Die Anfrage setzt bei den Propagandadelikten an. 2024 waren sie mit 37,1 Prozent der Gesamtfallzahlen die häufigsten Delikte der Politisch motivierten Kriminalität. Gefragt wird, ob die Zuordnungsregel für von Unbekannten verübte rechte Propagandadelikte weiterhin gilt, ob es sich dabei um eine Sonderregelung handelt und ob vergleichbare Regeln für andere Phänomenbereiche existieren. Frage 2c nennt ein Hakenkreuz auf einem Wahlplakat von CDU/CSU, SPD oder FDP, Frage 2d denselben Fall bei einem AfD-Plakat.
Zahlen verlangen die Fragen 3 und 4: wie viele rechte Propagandadelikte mit gänzlich unbekannten Tätern in den Jahren 2023 und 2024 erfasst wurden und wie viele Wahlplakate mit verfassungswidrigen Kennzeichen im Sinne des § 86a StGB versehen wurden, aufgeschlüsselt nach den betroffenen Parteien. Genau diese Aufschlüsselung liefert die Antwort der Bundesregierung vom 7. Juli 2025.

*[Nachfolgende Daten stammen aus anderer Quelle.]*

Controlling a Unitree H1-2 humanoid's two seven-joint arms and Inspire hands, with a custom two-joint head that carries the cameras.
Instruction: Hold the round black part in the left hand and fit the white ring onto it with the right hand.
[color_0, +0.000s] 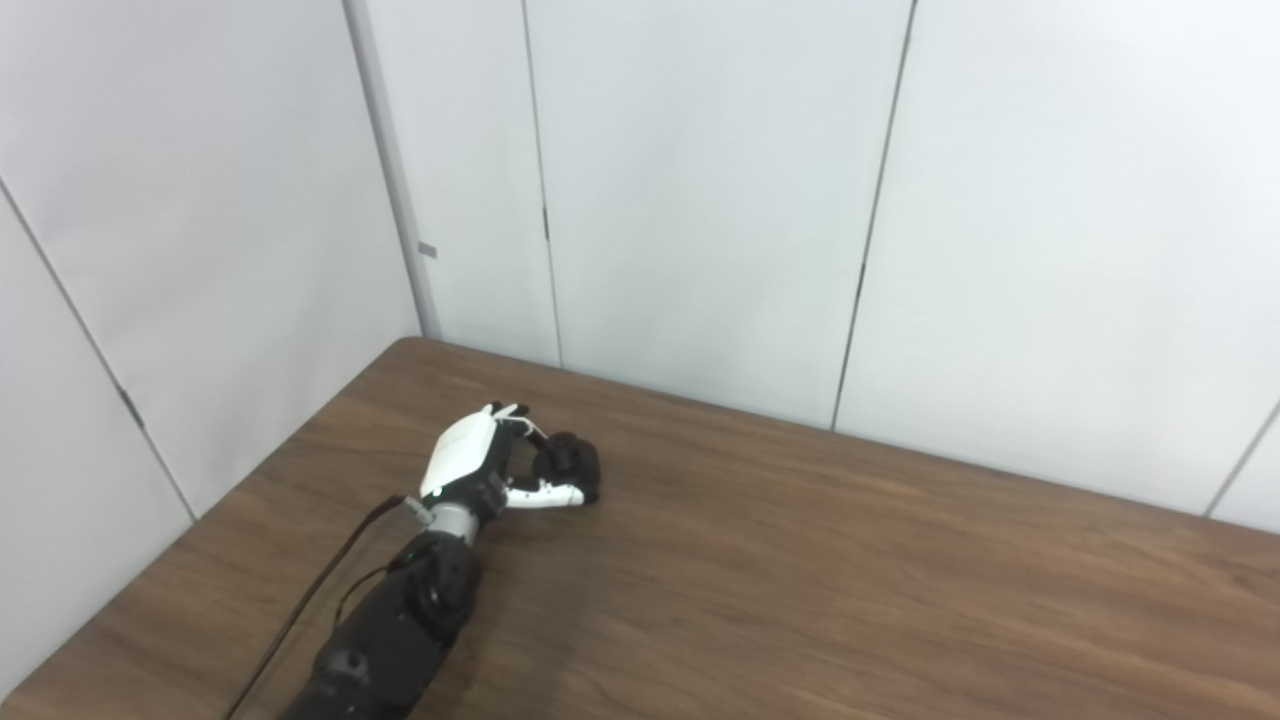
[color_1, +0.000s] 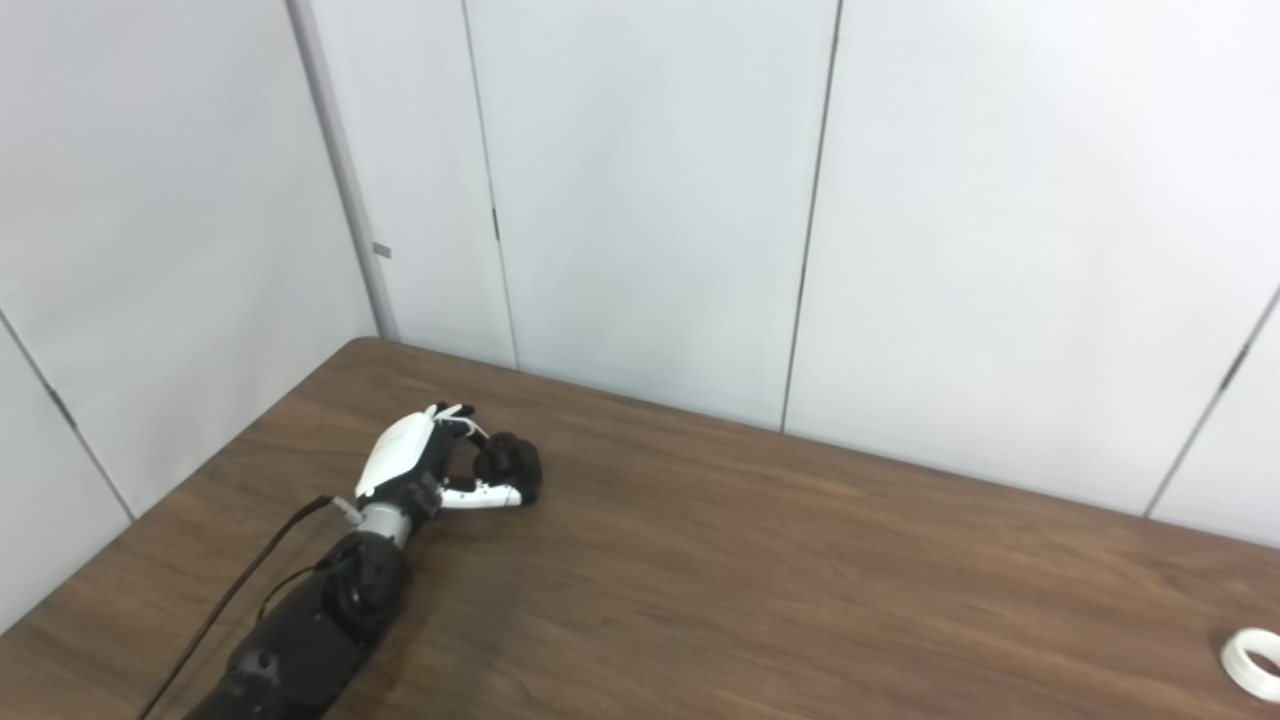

Als Beleg verweist die Anfrage auf die beim Thüringer Landeskriminalamt veröffentlichte Fassung der Ausfüllanleitung zur KTA-PMK. Im Abschnitt "12 Phänomenbereich" steht die Regel. Diese Fassung hat den Stand 21. Dezember 2023 und gilt ab 1. Januar 2024; ihr Wortlaut ist identisch mit dem der von der Bundesregierung als aktuell benannten Fassung.